Saved entries
# # # #

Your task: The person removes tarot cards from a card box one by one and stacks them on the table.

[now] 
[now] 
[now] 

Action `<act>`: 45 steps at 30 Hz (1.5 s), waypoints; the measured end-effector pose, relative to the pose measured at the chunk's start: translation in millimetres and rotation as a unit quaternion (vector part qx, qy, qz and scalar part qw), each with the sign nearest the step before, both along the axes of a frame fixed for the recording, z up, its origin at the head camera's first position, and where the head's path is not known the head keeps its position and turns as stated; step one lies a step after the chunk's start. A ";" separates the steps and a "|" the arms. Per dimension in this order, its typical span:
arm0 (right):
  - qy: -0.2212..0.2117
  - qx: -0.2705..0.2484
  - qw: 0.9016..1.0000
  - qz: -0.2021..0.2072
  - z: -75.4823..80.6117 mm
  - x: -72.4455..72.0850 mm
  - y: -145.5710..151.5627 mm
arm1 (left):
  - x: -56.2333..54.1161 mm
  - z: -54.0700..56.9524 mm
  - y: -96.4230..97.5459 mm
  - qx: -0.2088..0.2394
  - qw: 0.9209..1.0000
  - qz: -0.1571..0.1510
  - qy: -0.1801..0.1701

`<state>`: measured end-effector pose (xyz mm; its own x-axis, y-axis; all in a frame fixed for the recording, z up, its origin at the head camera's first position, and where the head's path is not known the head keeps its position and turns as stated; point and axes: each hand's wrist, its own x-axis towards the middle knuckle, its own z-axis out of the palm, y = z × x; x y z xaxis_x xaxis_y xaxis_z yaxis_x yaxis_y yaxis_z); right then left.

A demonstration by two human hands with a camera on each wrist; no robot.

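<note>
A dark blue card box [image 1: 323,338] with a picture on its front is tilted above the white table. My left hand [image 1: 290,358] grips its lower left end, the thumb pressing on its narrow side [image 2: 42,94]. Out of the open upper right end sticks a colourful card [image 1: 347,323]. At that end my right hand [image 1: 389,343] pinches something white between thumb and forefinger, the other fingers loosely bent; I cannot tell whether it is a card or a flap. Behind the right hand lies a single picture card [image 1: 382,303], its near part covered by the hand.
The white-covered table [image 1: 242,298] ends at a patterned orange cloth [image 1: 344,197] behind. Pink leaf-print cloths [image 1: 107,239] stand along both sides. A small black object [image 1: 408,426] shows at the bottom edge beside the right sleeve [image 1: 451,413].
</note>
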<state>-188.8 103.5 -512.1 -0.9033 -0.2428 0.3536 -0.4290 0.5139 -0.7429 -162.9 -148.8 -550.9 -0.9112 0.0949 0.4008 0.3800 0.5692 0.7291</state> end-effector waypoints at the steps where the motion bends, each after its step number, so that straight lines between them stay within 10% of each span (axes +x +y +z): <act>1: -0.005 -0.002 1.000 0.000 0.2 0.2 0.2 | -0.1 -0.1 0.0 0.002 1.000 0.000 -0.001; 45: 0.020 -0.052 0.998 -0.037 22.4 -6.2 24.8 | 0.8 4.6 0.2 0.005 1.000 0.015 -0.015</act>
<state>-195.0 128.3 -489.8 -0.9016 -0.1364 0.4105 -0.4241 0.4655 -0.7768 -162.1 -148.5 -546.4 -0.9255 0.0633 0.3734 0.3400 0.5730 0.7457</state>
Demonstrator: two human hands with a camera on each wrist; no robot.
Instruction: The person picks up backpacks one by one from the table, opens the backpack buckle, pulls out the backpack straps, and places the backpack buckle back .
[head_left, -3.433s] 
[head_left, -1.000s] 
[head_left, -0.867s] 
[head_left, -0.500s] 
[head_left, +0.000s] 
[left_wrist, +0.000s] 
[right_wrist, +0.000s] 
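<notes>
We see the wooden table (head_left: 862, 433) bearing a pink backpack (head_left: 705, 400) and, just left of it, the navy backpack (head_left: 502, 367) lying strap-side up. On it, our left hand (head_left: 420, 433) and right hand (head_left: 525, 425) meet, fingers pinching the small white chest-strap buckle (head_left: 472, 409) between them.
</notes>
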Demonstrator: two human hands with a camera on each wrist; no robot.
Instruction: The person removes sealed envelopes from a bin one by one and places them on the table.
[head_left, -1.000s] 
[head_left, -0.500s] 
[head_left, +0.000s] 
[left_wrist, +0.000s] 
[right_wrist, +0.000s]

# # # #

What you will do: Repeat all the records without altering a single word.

Task result:
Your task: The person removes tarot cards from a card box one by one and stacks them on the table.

[now] 
[now] 
[now] 

Action `<act>`: 45 steps at 30 Hz (1.5 s), waypoints; the measured end-effector pose, relative to the pose measured at the chunk's start: translation in millimetres and rotation as a unit quaternion (vector part qx, qy, qz and scalar part qw), each with the sign nearest the step before, both along the axes of a frame fixed for the recording, z up, its origin at the head camera's first position, and where the head's path is not known the head keeps its position and turns as stated; step one lies a step after the chunk's start. A ";" separates the steps and a "|" the arms. Per dimension in this order, its typical span:
arm0 (right):
  - qy: -0.2212..0.2117
  - qx: -0.2705..0.2484
  - qw: 0.9016..1.0000
  - qz: -0.2021..0.2072
  - z: -75.4823..80.6117 mm
  - x: -72.4455..72.0850 mm
  - y: -145.5710..151.5627 mm
arm1 (left):
  - x: -56.2333..54.1161 mm
  - z: -54.0700..56.9524 mm
  - y: -96.4230..97.5459 mm
  - qx: -0.2088..0.2394
  - qw: 0.9209..1.0000
  - qz: -0.1571..0.1510
  - qy: -0.1801..0.1701

`<state>`: measured end-effector pose (xyz mm; its own x-axis, y-axis; all in a frame fixed for the recording, z up, its origin at the head camera's first position, and where the head's path is not known the head keeps its position and turns as stated; point and axes: each hand's wrist, its own x-axis towards the middle knuckle, its own z-axis out of the palm, y = z × x; x y z xaxis_x xaxis_y xaxis_z yaxis_x yaxis_y yaxis_z); right then left.

A demonstration by two human hands with a camera on each wrist; no robot.

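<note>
A dark blue card box [image 1: 323,338] with a picture on its front is tilted above the white table. My left hand [image 1: 290,358] grips its lower left end, the thumb pressing on its narrow side [image 2: 42,94]. Out of the open upper right end sticks a colourful card [image 1: 347,323]. At that end my right hand [image 1: 389,343] pinches something white between thumb and forefinger, the other fingers loosely bent; I cannot tell whether it is a card or a flap. Behind the right hand lies a single picture card [image 1: 382,303], its near part covered by the hand.
The white-covered table [image 1: 242,298] ends at a patterned orange cloth [image 1: 344,197] behind. Pink leaf-print cloths [image 1: 107,239] stand along both sides. A small black object [image 1: 408,426] shows at the bottom edge beside the right sleeve [image 1: 451,413].
</note>
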<state>-188.8 103.5 -512.1 -0.9033 -0.2428 0.3536 -0.4290 0.5139 -0.7429 -162.9 -148.8 -550.9 -0.9112 0.0949 0.4008 0.3800 0.5692 0.7291</state> end-effector waypoints at the steps where the motion bends, each after its step number, so that straight lines between them stay within 10% of each span (axes +x +y +z): <act>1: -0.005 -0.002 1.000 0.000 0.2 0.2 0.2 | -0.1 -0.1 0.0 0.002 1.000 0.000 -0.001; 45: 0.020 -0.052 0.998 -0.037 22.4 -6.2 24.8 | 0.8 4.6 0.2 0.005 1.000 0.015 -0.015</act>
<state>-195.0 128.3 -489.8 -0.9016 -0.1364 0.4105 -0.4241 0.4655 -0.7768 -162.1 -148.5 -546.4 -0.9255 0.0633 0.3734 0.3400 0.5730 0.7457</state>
Demonstrator: two human hands with a camera on each wrist; no robot.
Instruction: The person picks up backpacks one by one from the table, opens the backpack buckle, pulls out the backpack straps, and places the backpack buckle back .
[head_left, -3.433s] 
[head_left, -1.000s] 
[head_left, -0.867s] 
[head_left, -0.500s] 
[head_left, +0.000s] 
[left_wrist, +0.000s] 
[right_wrist, +0.000s] 
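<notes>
We see the wooden table (head_left: 862, 433) bearing a pink backpack (head_left: 705, 400) and, just left of it, the navy backpack (head_left: 502, 367) lying strap-side up. On it, our left hand (head_left: 420, 433) and right hand (head_left: 525, 425) meet, fingers pinching the small white chest-strap buckle (head_left: 472, 409) between them.
</notes>
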Demonstrator: two human hands with a camera on each wrist; no robot.
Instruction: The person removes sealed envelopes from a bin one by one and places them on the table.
[head_left, -1.000s] 
[head_left, -0.500s] 
[head_left, +0.000s] 
[left_wrist, +0.000s] 
[right_wrist, +0.000s]

The response is now done.